Attleboro responded on October 5, 2009, Opposing Parents’ Motion to Recuse the Hearing Officer. Attleboro interprets Parents’ Motion to be based on three issues, which are: (1) granting Attleboro’s request for postponement one day before the hearing; (2) granting all the school’s postponement requests; and (3) disagreement with a recent Order partially dismissing Parents’ claim.

Regarding the first allegation, Attleboro points out that an order dated June 11, 2009 issued by the Hearing Officer, listed the hearing date of August 24, 2009 at 10:00 AM, and specified that exhibits and witness lists were due by the close of business on August 17, 2009 (SE-1). Attleboro states that it served its request for discovery on June 25, 2009 and as of August 12, 2009 it had not received the responses. Additionally, Attleboro sought clarification of the issues for hearing and requested an emergency conference call via letter also dated August 12, 2009 (SE-2). During the conference call (in which Parents’ interests were represented by one of their attorneys) the issues regarding discovery, deadlines for exhibits and the remaining issues for hearing were discussed. Attleboro asserts that Parents’ Attorney agreed to respond to discovery requests by August 17, 2009. An Order was subsequently issued extending the deadline to submit exhibits and witness lists to August 19, 2009 (SE-3).

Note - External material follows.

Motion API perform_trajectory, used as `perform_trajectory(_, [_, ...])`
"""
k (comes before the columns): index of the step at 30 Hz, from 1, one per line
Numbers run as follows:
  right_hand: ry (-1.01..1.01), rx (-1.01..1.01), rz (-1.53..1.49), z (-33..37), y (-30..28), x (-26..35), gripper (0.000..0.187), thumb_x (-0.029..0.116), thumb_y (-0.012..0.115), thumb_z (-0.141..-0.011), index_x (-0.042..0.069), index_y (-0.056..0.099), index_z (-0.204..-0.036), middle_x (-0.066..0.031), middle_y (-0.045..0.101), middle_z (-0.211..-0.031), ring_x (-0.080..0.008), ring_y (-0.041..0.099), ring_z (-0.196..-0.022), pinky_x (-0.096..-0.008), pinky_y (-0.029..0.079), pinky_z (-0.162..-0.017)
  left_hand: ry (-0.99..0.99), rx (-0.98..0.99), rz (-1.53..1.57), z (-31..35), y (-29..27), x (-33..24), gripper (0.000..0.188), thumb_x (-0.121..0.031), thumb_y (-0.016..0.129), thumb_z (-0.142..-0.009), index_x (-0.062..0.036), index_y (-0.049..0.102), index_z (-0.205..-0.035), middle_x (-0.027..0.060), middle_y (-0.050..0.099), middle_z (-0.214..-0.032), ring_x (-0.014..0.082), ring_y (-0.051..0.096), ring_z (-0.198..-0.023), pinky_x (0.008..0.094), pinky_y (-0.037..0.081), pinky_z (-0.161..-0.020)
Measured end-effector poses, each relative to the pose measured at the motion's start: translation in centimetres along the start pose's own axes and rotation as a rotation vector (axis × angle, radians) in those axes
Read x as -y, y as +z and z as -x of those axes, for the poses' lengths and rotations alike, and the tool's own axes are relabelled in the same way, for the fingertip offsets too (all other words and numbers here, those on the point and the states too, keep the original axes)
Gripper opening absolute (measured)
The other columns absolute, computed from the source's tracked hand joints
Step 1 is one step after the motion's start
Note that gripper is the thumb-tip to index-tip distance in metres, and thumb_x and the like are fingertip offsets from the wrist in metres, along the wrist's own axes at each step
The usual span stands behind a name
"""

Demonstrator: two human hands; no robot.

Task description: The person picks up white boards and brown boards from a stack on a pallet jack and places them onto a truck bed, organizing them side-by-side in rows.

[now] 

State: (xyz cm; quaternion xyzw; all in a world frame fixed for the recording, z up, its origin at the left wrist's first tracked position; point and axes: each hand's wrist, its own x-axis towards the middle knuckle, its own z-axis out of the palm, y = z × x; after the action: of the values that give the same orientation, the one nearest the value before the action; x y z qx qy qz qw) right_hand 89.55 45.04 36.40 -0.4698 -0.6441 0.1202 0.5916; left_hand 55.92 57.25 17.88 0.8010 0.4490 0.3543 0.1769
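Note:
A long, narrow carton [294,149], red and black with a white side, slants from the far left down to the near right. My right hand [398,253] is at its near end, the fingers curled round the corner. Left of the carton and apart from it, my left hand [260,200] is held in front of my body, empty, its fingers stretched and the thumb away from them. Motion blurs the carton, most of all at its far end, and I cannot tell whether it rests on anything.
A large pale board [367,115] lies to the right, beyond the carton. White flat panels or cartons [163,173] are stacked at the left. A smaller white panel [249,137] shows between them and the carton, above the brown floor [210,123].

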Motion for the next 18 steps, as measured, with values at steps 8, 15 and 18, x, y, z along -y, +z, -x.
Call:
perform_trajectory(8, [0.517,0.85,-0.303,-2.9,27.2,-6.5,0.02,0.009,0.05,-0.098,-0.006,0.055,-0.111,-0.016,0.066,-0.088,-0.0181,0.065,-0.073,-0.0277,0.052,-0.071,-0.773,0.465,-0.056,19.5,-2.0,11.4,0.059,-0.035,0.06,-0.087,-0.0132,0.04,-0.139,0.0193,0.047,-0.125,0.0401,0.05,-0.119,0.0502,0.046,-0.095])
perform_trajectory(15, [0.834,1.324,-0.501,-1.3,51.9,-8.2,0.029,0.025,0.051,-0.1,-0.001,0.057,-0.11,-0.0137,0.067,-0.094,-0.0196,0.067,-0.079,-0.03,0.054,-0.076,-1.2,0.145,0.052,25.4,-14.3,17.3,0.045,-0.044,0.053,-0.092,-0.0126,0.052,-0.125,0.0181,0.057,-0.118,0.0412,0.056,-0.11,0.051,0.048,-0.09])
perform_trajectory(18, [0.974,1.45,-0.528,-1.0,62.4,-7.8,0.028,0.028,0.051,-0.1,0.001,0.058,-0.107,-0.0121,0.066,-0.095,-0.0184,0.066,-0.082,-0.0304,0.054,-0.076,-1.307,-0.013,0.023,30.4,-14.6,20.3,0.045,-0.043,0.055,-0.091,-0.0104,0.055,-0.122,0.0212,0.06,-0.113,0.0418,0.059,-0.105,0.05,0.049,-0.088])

Attleboro disputes Parents’ assertion that Parents’ exhibits were delivered before August 20, 2009, asserting that counsel for the District received them during a meeting between herself and other colleagues regarding this matter. Attleboro further denies Parents’ statements and representations regarding the events, and substance of the events, regarding delivery and receipt of Parents’ exhibits. Attleboro states that Parents’ Exhibits were not received by her until August 20, 2009, four (4) business days prior to the scheduled hearing, in contravention of Rule IX (A) of the Hearing Rules for Special Education Appeals (“the five day rule”) (SE-4).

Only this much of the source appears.